» Problem statement:
From the line that contains "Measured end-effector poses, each" through the line that contains "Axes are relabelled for", output every line of the listing below exactly and leave out all the rest.
Available data Block Start
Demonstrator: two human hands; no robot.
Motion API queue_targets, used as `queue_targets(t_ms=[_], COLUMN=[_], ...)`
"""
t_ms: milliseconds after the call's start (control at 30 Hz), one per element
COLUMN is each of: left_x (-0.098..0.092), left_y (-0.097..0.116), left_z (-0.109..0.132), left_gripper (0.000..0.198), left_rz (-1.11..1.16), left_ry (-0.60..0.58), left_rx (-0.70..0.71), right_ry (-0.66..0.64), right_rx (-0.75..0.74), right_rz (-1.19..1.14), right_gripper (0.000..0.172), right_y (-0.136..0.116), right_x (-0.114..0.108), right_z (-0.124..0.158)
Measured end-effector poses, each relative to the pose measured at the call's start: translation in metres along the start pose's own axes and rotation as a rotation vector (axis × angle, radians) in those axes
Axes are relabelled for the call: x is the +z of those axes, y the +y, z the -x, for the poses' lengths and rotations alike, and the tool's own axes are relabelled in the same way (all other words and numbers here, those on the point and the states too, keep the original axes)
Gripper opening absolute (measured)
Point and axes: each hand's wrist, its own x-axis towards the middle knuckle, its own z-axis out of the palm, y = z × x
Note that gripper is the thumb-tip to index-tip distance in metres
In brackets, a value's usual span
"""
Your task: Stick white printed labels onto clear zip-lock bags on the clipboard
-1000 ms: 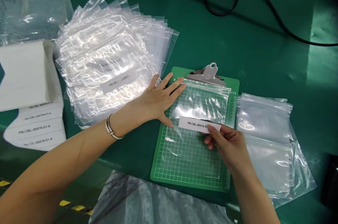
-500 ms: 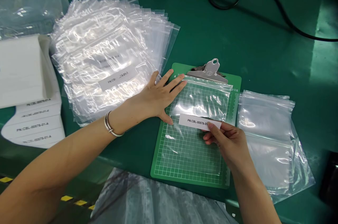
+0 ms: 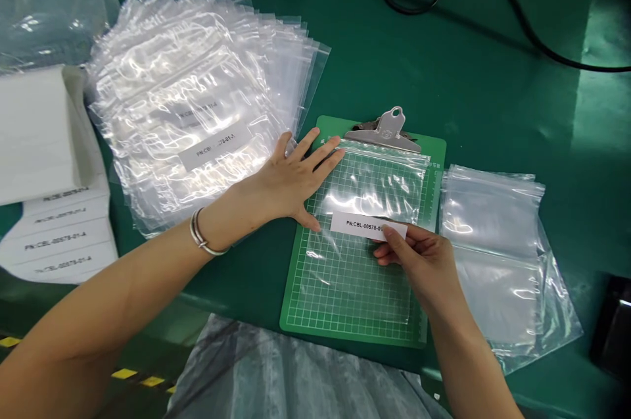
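A clear zip-lock bag [image 3: 355, 281] lies flat on a green clipboard [image 3: 293, 314] printed with a white grid. My left hand [image 3: 296, 175] is spread open, palm down, over the bag's upper left edge and the clipboard's side. Between thumb and fingers, my right hand [image 3: 419, 254] pinches the right end of a white label [image 3: 352, 225] printed "PN:CBL-00578-01". The label is over the middle of the bag; whether it touches the plastic I cannot tell. The clipboard's metal clip [image 3: 387, 133] sits above the bag's zip edge.
Left of the clipboard is a fanned pile of clear bags [image 3: 197, 97], with labels showing on it. A folded strip of printed labels [image 3: 59, 235] lies at far left. More zip-lock bags [image 3: 493, 261] are stacked at right. A black cable [image 3: 513, 4] crosses the back.
The whole view has shifted slightly left. Both hands, the label and the bag keep nearly the same places relative to each other.
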Motion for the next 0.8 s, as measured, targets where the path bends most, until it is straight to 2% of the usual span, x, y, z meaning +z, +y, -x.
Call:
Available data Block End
» Solution to this task:
Measured end-effector poses, each relative to the pose measured at the call's start: translation in metres along the start pose's own axes and rotation as a rotation vector (axis × angle, radians) in those axes
Axes are relabelled for the call: x is the +z of those axes, y the +y, z the -x, for the poses' lengths and rotations alike, and the tool's own axes are relabelled in the same way (all other words and numbers here, those on the point and the states too, keep the original axes)

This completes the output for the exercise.